→ **Task brief**:
Starting at the line that contains "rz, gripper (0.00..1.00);", output each line exactly as written through the end of the listing below, but leave out the pictures.

Material provided START

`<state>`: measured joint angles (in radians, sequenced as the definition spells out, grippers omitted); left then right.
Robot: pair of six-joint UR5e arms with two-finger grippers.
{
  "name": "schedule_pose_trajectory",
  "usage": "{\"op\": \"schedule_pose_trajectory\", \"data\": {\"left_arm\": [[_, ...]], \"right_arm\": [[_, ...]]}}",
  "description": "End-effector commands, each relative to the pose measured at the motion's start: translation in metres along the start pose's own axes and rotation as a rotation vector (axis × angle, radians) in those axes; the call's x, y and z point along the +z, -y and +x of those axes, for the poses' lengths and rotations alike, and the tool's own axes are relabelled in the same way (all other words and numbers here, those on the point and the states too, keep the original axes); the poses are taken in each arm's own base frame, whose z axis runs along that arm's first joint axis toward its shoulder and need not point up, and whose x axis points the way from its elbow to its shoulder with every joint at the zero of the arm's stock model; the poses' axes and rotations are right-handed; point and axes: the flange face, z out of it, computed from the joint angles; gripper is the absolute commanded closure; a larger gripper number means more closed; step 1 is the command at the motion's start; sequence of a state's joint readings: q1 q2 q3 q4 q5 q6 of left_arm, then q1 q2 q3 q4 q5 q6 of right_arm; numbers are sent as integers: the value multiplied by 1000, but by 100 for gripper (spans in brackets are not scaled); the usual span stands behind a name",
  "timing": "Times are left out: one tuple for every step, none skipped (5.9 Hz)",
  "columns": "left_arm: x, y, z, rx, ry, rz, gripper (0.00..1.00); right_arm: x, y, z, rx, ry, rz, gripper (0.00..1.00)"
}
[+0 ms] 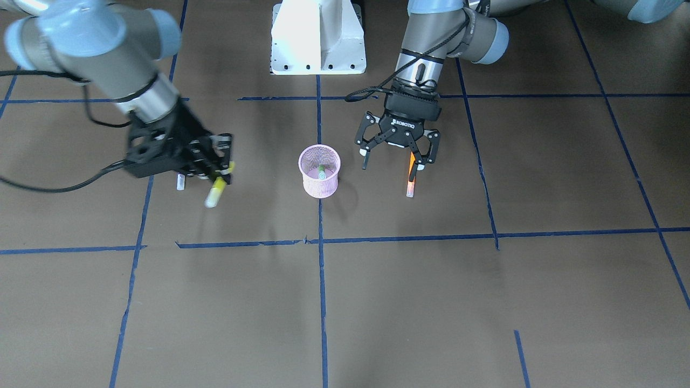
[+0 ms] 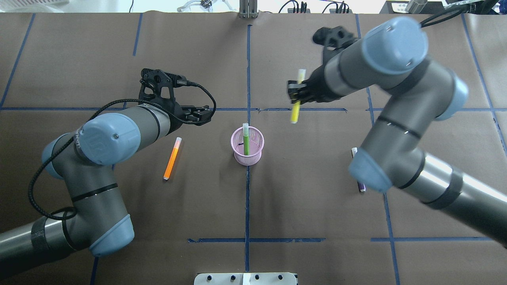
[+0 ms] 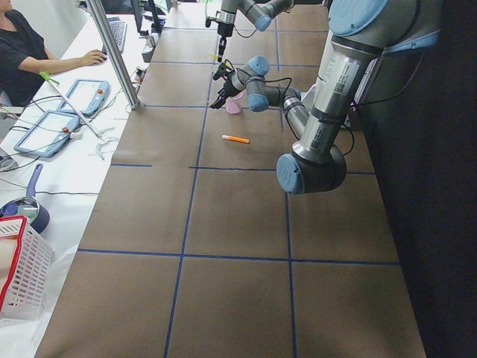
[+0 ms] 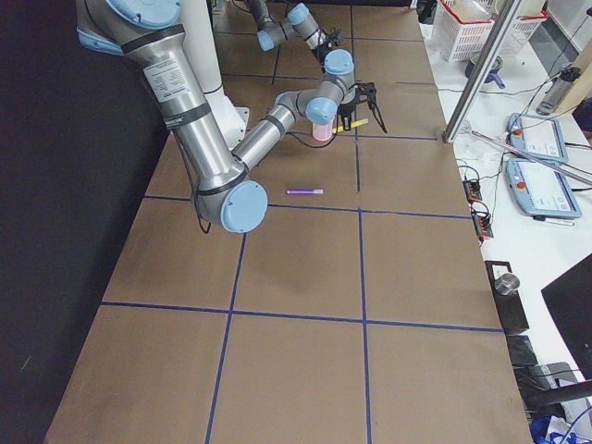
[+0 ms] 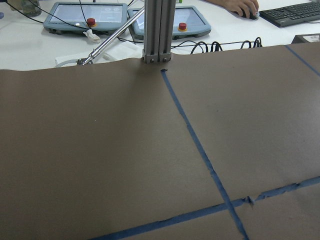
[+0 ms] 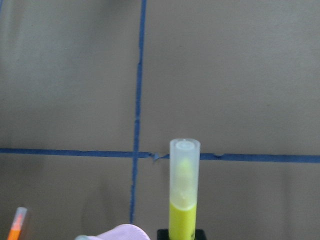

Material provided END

→ **Answer to the problem**:
  "columns": "left_arm: x, y, z, rx, ry, rz, gripper (0.00..1.00); right_arm: x, y, z, rx, ry, rz, gripper (0.00..1.00)"
}
[+0 ms] 
[+0 ms] 
[+0 ms] 
[+0 ms] 
[+0 ms] 
[+0 ms] 

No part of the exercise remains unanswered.